Starting at the line that has "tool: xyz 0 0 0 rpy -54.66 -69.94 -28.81" and stopping after the line that has "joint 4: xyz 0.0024", reproduce the listing below exactly; omit everything else.

* * * * * * * * *

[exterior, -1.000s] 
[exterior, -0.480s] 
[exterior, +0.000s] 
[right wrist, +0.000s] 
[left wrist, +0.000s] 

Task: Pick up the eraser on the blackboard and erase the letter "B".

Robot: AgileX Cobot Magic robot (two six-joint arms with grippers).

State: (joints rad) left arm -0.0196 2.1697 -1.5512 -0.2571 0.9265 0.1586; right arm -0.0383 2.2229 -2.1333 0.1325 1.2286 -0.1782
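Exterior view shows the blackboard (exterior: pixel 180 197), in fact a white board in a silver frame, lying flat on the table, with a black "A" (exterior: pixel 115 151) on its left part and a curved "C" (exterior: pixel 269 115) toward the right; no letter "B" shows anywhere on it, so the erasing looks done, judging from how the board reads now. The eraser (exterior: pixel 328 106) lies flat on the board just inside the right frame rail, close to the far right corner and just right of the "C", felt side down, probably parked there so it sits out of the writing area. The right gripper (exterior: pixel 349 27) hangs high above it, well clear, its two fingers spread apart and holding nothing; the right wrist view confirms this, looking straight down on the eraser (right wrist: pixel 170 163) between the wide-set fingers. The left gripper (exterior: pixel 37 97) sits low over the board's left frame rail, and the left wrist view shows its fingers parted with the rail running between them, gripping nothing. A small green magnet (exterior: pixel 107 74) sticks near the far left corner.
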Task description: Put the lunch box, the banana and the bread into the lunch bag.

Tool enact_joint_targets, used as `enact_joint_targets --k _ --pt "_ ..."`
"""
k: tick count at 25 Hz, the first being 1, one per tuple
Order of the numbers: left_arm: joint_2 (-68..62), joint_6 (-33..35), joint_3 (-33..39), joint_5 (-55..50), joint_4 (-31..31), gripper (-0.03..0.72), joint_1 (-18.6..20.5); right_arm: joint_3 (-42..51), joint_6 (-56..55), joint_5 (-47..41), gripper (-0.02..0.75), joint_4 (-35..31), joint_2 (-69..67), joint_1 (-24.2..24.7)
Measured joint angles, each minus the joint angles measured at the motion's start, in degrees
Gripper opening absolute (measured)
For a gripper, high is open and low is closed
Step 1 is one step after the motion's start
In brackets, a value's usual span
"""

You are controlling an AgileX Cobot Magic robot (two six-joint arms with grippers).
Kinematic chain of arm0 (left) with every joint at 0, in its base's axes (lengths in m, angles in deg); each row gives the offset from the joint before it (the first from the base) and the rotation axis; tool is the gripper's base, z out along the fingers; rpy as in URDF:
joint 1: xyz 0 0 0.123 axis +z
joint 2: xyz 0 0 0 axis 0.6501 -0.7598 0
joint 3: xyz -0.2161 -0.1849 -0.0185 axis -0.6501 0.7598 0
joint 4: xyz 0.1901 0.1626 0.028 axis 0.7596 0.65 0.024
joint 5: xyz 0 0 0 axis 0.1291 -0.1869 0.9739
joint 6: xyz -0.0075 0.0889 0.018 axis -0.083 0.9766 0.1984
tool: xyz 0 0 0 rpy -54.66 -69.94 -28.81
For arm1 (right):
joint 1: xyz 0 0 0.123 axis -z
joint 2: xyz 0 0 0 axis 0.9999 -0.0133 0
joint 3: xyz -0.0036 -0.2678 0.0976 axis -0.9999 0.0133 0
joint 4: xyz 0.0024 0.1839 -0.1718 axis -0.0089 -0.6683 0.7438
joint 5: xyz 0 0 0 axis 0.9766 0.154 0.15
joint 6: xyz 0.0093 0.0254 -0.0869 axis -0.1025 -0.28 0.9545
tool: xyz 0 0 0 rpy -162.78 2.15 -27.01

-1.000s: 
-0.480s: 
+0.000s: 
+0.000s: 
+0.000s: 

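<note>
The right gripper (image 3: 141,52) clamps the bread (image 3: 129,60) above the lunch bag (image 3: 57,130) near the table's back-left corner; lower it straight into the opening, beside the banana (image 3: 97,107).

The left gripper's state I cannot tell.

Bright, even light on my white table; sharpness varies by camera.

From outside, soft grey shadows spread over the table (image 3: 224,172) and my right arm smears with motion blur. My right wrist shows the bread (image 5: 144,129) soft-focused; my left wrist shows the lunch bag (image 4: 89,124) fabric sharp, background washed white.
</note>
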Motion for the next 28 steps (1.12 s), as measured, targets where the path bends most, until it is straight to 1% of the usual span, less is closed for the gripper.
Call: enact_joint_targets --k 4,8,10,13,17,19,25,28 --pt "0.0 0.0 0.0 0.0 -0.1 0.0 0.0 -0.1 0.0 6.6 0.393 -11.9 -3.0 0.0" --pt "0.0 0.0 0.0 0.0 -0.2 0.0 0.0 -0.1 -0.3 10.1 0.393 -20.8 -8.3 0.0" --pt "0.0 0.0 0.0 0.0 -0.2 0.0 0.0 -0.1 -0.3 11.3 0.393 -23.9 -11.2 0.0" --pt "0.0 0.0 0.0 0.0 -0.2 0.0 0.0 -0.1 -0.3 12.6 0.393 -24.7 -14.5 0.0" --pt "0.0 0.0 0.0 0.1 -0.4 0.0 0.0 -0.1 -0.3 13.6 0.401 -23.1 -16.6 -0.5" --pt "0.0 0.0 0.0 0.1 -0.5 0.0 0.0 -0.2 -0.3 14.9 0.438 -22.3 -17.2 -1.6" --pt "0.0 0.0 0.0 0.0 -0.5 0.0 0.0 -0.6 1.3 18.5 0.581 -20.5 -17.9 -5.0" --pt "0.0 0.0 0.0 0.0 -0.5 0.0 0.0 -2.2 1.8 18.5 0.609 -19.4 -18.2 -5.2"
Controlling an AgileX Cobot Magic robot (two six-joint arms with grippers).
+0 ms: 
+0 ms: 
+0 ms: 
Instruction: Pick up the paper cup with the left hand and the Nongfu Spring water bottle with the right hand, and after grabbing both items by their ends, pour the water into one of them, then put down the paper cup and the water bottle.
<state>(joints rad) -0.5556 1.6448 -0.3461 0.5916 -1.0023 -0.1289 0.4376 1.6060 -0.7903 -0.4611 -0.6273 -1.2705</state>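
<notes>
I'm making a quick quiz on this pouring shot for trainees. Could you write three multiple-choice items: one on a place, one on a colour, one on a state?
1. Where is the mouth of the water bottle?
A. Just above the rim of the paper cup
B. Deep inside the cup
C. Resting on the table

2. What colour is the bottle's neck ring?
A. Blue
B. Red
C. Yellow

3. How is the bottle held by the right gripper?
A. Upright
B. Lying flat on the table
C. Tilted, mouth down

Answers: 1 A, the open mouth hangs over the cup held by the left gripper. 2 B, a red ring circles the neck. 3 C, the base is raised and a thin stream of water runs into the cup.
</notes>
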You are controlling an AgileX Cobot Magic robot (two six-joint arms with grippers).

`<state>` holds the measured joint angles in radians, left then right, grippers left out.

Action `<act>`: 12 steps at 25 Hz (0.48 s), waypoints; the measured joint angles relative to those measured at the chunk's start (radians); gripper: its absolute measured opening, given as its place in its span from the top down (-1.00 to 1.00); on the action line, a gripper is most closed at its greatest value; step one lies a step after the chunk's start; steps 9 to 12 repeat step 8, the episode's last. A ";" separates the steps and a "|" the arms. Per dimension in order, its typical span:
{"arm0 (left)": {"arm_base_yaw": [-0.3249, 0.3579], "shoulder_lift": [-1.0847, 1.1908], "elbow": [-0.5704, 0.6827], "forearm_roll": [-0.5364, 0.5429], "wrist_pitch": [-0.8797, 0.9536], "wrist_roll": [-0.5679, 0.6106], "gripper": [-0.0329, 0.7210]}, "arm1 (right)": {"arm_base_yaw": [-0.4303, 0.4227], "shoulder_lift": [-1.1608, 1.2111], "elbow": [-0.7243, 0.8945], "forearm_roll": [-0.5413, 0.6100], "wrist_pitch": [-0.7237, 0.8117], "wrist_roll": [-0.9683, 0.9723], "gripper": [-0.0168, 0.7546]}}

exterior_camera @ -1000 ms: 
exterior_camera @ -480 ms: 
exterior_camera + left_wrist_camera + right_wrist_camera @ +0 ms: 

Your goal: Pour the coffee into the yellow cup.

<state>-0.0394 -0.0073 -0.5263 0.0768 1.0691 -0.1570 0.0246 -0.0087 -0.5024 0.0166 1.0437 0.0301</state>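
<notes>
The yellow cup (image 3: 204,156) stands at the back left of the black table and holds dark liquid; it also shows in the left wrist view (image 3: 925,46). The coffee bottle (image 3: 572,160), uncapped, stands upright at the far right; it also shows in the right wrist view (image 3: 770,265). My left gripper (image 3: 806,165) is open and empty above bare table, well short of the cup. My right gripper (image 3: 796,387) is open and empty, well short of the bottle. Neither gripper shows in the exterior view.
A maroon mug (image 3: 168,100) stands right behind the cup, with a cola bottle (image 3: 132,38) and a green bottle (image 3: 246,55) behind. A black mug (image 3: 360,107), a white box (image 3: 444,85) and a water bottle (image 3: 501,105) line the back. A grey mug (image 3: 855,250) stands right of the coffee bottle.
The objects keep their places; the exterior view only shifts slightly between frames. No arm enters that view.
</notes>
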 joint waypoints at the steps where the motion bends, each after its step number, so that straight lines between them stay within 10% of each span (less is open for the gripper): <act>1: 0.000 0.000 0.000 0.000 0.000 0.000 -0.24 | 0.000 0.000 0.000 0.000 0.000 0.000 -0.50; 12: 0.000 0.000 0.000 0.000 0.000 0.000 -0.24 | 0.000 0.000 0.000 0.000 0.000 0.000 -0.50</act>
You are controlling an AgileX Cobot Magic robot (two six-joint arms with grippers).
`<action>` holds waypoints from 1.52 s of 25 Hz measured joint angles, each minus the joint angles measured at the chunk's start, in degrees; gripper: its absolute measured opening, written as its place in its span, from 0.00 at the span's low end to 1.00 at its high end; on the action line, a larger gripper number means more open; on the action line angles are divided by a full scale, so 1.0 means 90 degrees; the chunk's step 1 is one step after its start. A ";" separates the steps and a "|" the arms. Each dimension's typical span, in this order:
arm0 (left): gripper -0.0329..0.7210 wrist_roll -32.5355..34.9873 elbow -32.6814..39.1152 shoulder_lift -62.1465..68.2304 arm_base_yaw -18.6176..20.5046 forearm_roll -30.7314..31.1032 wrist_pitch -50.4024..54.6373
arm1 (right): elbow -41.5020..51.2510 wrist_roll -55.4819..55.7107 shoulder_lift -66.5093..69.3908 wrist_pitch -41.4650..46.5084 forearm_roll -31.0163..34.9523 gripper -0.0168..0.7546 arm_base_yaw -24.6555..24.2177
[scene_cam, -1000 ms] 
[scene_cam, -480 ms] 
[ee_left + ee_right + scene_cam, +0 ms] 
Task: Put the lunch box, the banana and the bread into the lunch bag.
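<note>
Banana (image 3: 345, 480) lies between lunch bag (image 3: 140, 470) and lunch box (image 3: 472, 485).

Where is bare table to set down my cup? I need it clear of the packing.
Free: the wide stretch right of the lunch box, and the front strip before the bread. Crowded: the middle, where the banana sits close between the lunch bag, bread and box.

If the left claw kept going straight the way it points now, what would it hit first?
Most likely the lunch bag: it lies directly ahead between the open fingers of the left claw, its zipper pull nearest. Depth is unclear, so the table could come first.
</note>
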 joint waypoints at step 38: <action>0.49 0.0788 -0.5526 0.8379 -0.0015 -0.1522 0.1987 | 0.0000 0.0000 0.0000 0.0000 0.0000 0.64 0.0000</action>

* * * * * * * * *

• **RESPONSE TO THIS TASK**:
tool: xyz 0 0 0 rpy -54.66 -69.94 -28.81
For arm1 (right):
joint 1: xyz 0 0 0.123 axis -z
joint 2: xyz 0 0 0 axis 0.9999 -0.0133 0
joint 3: xyz -0.0036 -0.2678 0.0976 axis -0.9999 0.0133 0
joint 4: xyz 0.0024 0.1839 -0.1718 axis -0.0089 -0.6683 0.7438

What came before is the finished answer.